The Fatah gunmen who
are reported to have initiated the breakdown of the Palestinian unity
government and provoked the latest fighting may profess
fealty to President Abbas, but it’s not from him that they get
their orders. The leader to whom they answer is Mohammed Dahlan, the
Gaza warlord who has long been Washington’s anointed favorite
to play the role of a Palestinian Pinochet. And while Dahlan is formally
subordinate to Abbas, whom he supposedly serves as National Security
Adviser, nobody believes that Dahlan answers to Abbas — in fact,
it was suggested at the time that Abbas appointed Dahlan only under
pressure from Washington, which was irked by the Palestinian Authority
president’s decision to join a unity government with Hamas.
If Dahlan takes orders from
anyone at all, it’s certainly not from Abbas. Abbas has long recognized
the democratic legitimacy and popularity of Hamas, and embraced the
reality that no peace process is possible unless the Islamists are given
the place in the Palestinian power structure that their popular support
necessitates. He has always favored negotiation and cooperation with
Hamas — much to the exasperation of the Bush Administration, and
also of the Fatah warlords whose power of patronage was threatened by
the Hamas election victory — and could see the logic of the unity
government proposed by the Saudis even when Washington couldn’t.
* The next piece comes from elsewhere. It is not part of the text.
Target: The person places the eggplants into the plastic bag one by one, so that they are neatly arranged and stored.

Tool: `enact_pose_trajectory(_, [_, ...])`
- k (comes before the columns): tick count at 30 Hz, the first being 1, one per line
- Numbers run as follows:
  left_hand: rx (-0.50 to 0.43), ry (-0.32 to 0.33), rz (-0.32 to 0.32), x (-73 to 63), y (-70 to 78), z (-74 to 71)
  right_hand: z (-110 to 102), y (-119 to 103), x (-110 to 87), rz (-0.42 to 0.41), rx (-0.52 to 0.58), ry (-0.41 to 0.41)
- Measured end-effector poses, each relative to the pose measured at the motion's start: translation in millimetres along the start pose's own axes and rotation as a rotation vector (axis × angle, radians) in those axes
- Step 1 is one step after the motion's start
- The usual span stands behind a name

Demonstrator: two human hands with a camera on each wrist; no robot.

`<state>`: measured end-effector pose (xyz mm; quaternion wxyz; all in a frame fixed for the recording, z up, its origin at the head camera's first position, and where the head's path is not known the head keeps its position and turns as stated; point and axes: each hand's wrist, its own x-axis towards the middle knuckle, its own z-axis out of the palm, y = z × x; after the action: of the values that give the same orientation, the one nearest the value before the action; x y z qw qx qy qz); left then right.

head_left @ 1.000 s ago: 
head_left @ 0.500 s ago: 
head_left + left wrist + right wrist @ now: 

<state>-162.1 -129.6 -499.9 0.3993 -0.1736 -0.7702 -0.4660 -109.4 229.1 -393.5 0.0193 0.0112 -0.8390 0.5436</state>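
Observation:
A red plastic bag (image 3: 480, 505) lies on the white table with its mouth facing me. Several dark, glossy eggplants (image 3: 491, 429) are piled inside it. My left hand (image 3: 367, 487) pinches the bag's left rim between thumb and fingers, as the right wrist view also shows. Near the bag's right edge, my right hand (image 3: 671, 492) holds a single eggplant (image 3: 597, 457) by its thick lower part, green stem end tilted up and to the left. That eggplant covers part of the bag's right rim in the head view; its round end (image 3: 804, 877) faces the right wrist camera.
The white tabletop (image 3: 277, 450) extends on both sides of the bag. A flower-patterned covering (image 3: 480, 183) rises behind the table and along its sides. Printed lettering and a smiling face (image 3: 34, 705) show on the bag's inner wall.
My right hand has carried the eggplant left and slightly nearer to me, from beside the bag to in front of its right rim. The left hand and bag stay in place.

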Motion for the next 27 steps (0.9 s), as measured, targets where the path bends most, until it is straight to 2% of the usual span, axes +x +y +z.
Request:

Indeed, as the indispensable Robert Malley and Hussein Agha note, nothing
has hurt Abbas’s political standing as much as the misguided efforts
of Washington to boost his standing in the hope of undermining the elected
Hamas government.
Needless to say, only an
Administration as deluded about its ability to reorder Arab political
realities in line with its own fantasies — and also, frankly,
as utterly contemptuous of Arab life and of Arab democracy, empty sloganizing
notwithstanding — as the current one has proved to be could imagine
that
the
Palestinians could be starved, battered and manipulated into choosing
a Washington-approved political leadership. Yet, that’s
exactly what the U.S. has attempted to do ever since Hamas won the last
Palestinian election, imposing a financial and economic chokehold on
an already distressed population, pouring money and arms into the forces
under Dahlan’s control, and eventually adapting itself to funnel
monies only through Abbas, as if casting in him in the role of a kind
of Quisling-provider would somehow burnish his appeal among Palestinian
voters. (As I said, their contempt for Arab intelligence knows no bounds.
)
But while the hapless Abbas
is little more than a reluctant passenger in Washington’s strategy
— and will, I still believe, repair to his former exile lodgings
in Qatar in the not too distant future — Mohammed
Dahlan is its point man, the warlord who commands the troops
and who has been spoiling for a fight with Hamas since they had the
temerity to trounce his organization at the polls on home turf.
Dahlan’s ambitions
clearly coincided with plans drawn up by White House Middle East policy
chief, Elliot Abrams — a veteran of the Reagan Administration’s
Central American dirty wars — to
arm and train Fatah loyalists to prepare them to topple the Hamas government.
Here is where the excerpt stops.